INSTRUCTIONS TO FOLLOW:
This exercise calls for an exact copy of the data below.

RECORDED INFORMATION:
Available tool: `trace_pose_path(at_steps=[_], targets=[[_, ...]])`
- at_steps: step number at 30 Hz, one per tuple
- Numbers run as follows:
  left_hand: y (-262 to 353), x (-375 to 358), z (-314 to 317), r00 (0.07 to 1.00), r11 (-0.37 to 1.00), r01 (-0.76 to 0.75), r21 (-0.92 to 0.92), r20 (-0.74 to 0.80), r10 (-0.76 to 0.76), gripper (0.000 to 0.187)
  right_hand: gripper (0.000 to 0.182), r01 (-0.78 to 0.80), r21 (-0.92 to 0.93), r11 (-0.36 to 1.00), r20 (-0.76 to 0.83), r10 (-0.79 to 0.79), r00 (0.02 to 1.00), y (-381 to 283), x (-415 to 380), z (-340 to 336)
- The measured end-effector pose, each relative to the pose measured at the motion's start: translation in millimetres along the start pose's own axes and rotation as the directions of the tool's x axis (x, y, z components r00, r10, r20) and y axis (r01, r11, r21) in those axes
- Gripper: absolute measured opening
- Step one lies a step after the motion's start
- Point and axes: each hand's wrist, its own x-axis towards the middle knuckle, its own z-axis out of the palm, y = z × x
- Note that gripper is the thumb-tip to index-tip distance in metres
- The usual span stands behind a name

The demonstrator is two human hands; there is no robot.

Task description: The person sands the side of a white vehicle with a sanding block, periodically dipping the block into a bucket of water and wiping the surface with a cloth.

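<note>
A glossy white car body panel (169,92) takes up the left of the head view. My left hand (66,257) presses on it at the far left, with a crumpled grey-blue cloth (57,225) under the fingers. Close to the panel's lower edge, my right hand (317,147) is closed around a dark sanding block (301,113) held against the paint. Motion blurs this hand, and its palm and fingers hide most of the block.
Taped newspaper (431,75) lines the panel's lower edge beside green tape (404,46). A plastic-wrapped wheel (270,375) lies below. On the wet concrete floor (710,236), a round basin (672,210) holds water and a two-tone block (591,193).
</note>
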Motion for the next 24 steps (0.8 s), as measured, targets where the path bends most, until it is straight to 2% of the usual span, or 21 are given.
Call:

REPLY TO THE EXERCISE:
Available tool: `trace_pose_path(at_steps=[_], targets=[[_, ...]])`
- at_steps: step number at 30 Hz, one per tuple
- Numbers run as follows:
  left_hand: y (-262 to 353), x (-375 to 358), z (-314 to 317), r00 (0.07 to 1.00), r11 (-0.37 to 1.00), r01 (-0.76 to 0.75), r21 (-0.92 to 0.92), r20 (-0.74 to 0.80), r10 (-0.76 to 0.76), gripper (0.000 to 0.187)
  right_hand: gripper (0.000 to 0.182), r01 (-0.78 to 0.80), r21 (-0.92 to 0.93), r11 (-0.36 to 1.00), r20 (-0.76 to 0.83), r10 (-0.79 to 0.79), r00 (0.02 to 1.00), y (-381 to 283), x (-415 to 380), z (-340 to 336)
- The measured end-effector pose, each relative to the pose measured at the motion's start: translation in millimetres along the start pose's own axes and rotation as the directions of the tool's x axis (x, y, z components r00, r10, r20) and y axis (r01, r11, r21) in those axes
- Gripper: absolute measured opening
- Step one lies a step after the motion's start
- Point and axes: each hand's wrist, its own x-axis towards the middle knuckle, its own z-axis out of the palm, y = z × x
- Note that gripper is the thumb-tip to index-tip distance in metres
- The usual span stands behind a name

The demonstrator is two human hands; there is no robot.

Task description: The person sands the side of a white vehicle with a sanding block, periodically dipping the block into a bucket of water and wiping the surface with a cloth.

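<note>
A glossy white car body panel (169,92) takes up the left of the head view. My left hand (66,257) presses on it at the far left, with a crumpled grey-blue cloth (57,225) under the fingers. Close to the panel's lower edge, my right hand (317,147) is closed around a dark sanding block (301,113) held against the paint. Motion blurs this hand, and its palm and fingers hide most of the block.
Taped newspaper (431,75) lines the panel's lower edge beside green tape (404,46). A plastic-wrapped wheel (270,375) lies below. On the wet concrete floor (710,236), a round basin (672,210) holds water and a two-tone block (591,193).
</note>
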Motion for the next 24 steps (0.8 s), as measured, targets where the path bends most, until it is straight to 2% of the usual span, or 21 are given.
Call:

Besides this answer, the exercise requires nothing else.